Altrove la situazione è diversa?
Mio fratello più piccolo gioca a Budapest ed è professionista, certo se avessi avuto il suo talento avrei forse evitato di fare altro anch’io. In Ungheria i pallanuotisti sono al livello dei calciatori, anche come popolarità. Lì lo stato aiuta molte a livello economico, perché è lo sport nazionale.

In Italia c’è qualcosa che si potrebbe fare?
Ritorno alla tv pubblica, un marketing più moderno, l’organizzazione di tornei con formule diverse dalle attuali… soprattutto una ricerca da parte dei club di una propria sostenibilità nella quale si riesca ad impegnare i propri giocatori non solo in piscina, ma anche in attività collaterali non completamente fuori da questo mondo.

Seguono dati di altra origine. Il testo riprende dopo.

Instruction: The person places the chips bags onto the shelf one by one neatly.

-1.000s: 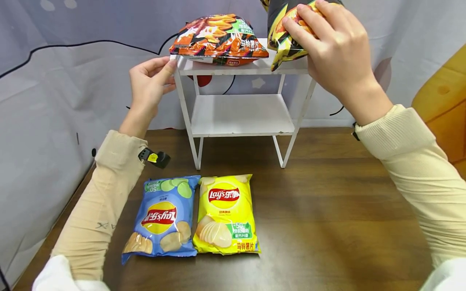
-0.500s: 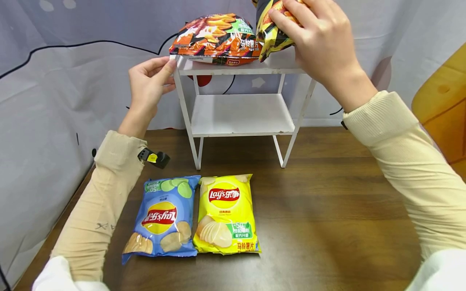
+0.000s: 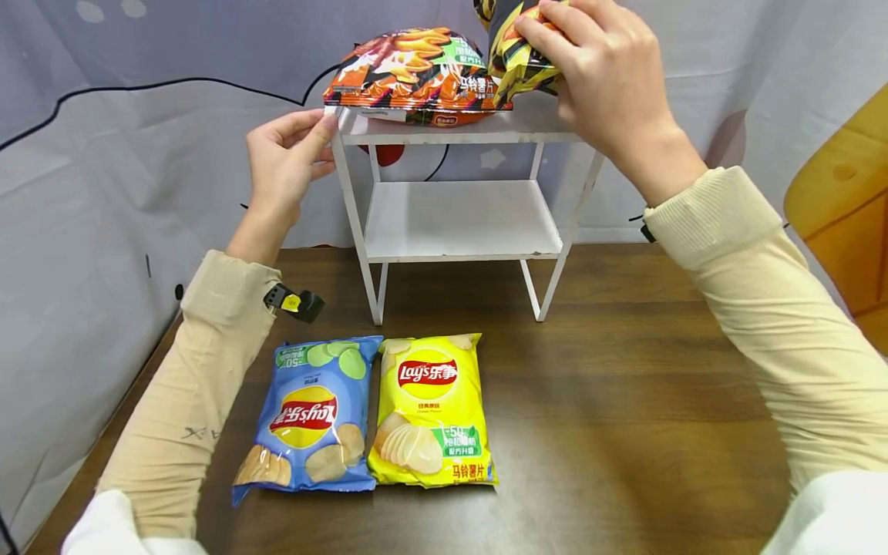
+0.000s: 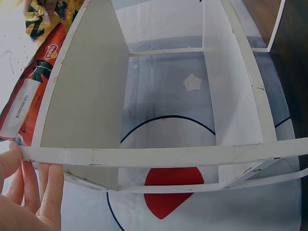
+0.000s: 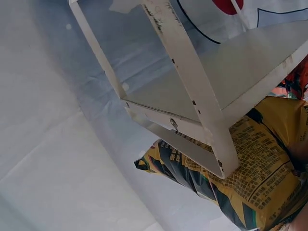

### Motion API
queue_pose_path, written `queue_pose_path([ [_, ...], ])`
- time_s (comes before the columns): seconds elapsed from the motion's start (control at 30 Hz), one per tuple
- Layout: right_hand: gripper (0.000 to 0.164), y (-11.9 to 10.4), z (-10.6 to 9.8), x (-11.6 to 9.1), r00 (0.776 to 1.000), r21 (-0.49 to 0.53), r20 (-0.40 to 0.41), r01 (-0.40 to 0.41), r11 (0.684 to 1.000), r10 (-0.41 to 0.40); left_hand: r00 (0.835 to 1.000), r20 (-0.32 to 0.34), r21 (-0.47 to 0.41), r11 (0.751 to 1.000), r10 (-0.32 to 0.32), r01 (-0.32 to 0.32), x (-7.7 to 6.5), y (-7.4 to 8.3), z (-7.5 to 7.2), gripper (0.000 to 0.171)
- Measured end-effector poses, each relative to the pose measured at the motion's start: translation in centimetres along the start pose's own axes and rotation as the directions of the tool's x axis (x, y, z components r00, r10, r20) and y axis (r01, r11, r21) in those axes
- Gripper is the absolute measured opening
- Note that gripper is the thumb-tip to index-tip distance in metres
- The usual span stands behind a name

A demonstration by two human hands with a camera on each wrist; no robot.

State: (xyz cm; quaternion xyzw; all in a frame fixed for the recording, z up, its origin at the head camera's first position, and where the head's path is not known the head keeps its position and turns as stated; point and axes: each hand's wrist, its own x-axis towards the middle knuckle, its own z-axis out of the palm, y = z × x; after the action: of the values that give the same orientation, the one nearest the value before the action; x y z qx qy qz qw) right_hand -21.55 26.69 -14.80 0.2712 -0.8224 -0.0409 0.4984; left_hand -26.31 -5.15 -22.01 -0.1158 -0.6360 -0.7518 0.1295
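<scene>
My left hand (image 3: 284,158) pinches the top left corner of a white two-tier rack (image 3: 454,137). In the left wrist view the thumb lies at that corner, with the fingers below. An orange-red potato chip bag (image 3: 409,73) lies on the top shelf beside this hand, its front seam over the edge. My right hand (image 3: 613,89) grips a black-and-yellow chip bag (image 3: 512,46) from above, at the right part of the top shelf. The bag's lower corner overlaps the orange bag in the head view. Its yellow printed back (image 5: 255,168) shows in the right wrist view.
On the brown wooden table (image 3: 624,385), a blue Lay's bag (image 3: 305,416) and a yellow Lay's bag (image 3: 430,408) lie side by side in front of the rack. The lower shelf (image 3: 461,220) is bare white. A grey-white curtain (image 3: 83,216) with a black cable hangs behind.
My right hand has moved left with the black-and-yellow chip bag, bringing it against the orange bag's right side in the head view. The left hand stays at the rack corner.
</scene>
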Motion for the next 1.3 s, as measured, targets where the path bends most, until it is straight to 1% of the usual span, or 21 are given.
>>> queue_pose_path([
  [0.07,0.053,0.20,0.04,-0.04,1.000,0.002,0.015,0.004,1.000,-0.004,1.000,-0.003,0.004,1.000,0.001,-0.001,-0.12,0.07,0.03,0.030],
  [0.27,0.056,0.25,0.18,0.00,0.999,0.034,0.026,-0.022,0.999,0.021,1.000,-0.013,0.012,1.000,0.002,-0.001,-0.44,0.31,0.16,0.031],
  [0.37,0.058,0.22,0.07,0.04,0.998,0.042,0.051,-0.037,0.998,0.034,1.000,-0.016,0.019,1.000,0.003,-0.003,-0.51,0.39,0.21,0.031],
  [0.47,0.061,0.18,-0.03,0.01,0.994,0.059,0.087,-0.075,0.995,0.069,1.000,-0.020,0.024,1.000,0.004,-0.003,-0.55,0.43,0.26,0.031],
  [0.6,0.061,0.15,-0.09,-0.04,0.989,0.075,0.120,-0.094,0.993,0.084,1.000,-0.024,0.029,1.000,0.008,-0.007,-0.61,0.44,0.33,0.032],
  [0.93,0.065,0.23,-0.24,-0.23,0.982,0.105,0.179,-0.084,0.991,0.064,0.999,-0.031,0.027,1.000,0.014,-0.013,-0.78,0.51,0.37,0.032],
  [1.03,0.063,0.22,-0.33,-0.29,0.977,0.109,0.206,-0.077,0.991,0.053,0.999,-0.029,0.023,1.000,0.019,-0.018,-0.78,0.49,0.37,0.031],
  [1.17,0.055,0.08,-0.31,-0.45,0.970,0.108,0.240,-0.053,0.993,0.025,0.999,-0.025,0.028,0.999,0.027,-0.027,-0.75,0.47,0.34,0.030],
  [1.3,0.056,-0.07,-0.15,-0.60,0.967,0.112,0.254,-0.046,0.993,0.017,0.999,-0.023,0.035,0.999,0.031,-0.030,-0.73,0.44,0.32,0.030],
])
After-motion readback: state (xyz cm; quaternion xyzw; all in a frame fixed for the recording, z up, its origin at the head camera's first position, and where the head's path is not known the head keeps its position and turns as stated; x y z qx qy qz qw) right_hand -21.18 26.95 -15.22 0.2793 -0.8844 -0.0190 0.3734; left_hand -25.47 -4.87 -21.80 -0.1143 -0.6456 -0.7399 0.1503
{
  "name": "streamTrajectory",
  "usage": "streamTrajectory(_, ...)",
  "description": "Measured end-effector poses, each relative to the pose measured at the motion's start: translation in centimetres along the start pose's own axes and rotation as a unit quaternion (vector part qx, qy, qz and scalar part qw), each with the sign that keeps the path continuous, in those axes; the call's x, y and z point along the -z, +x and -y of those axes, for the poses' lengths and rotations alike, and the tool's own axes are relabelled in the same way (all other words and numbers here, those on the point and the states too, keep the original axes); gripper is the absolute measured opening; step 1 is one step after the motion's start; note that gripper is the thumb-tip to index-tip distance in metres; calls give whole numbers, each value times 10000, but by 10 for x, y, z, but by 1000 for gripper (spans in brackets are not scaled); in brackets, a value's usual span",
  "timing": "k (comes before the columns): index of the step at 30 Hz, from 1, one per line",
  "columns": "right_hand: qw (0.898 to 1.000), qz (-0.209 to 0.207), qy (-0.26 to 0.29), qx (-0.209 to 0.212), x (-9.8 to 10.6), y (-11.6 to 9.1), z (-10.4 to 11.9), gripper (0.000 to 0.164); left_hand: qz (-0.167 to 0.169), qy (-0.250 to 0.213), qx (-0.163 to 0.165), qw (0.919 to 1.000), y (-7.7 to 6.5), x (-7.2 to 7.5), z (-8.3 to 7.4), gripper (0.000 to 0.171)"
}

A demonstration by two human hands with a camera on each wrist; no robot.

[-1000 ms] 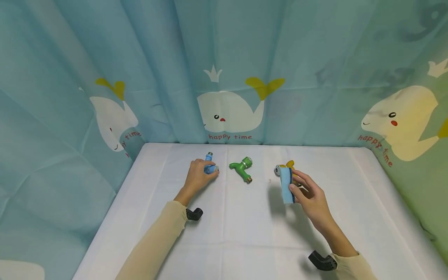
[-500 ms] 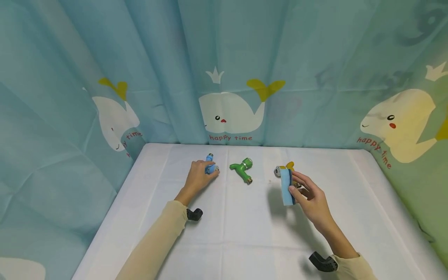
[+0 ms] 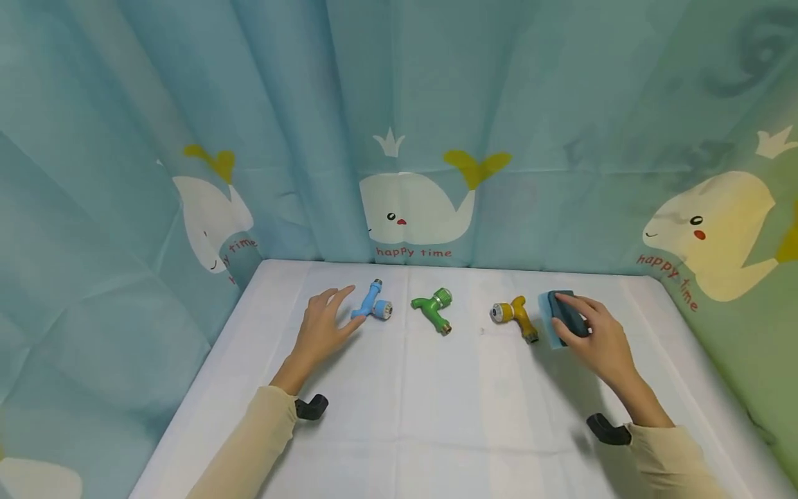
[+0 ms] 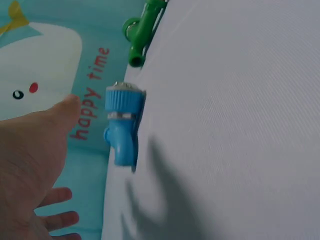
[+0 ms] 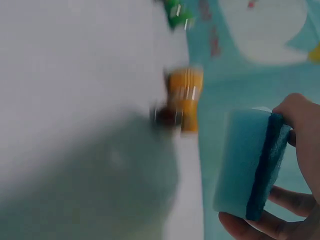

Le società devono trasformarsi in aziende, creando valore in modo da dare un impiego ai tesserati con contributi pagati, all’interno di attività parallele alla pallanuoto: oltre alla piscina andrebbe creato un circolo con bar, negozi e possibilità di fare altri sport. Non vorrei dunque un professionismo puro nella pallanuoto, ma un movimento in cui club si autosostengono.

Una volta chiusa la carriera da giocare lei cosa vorrà fare?
Rimarrò nell’ambiente perché la pallanuoto mi piace troppo. Proverò a fare il dirigente per tentare di realizzare quanto detto sopra.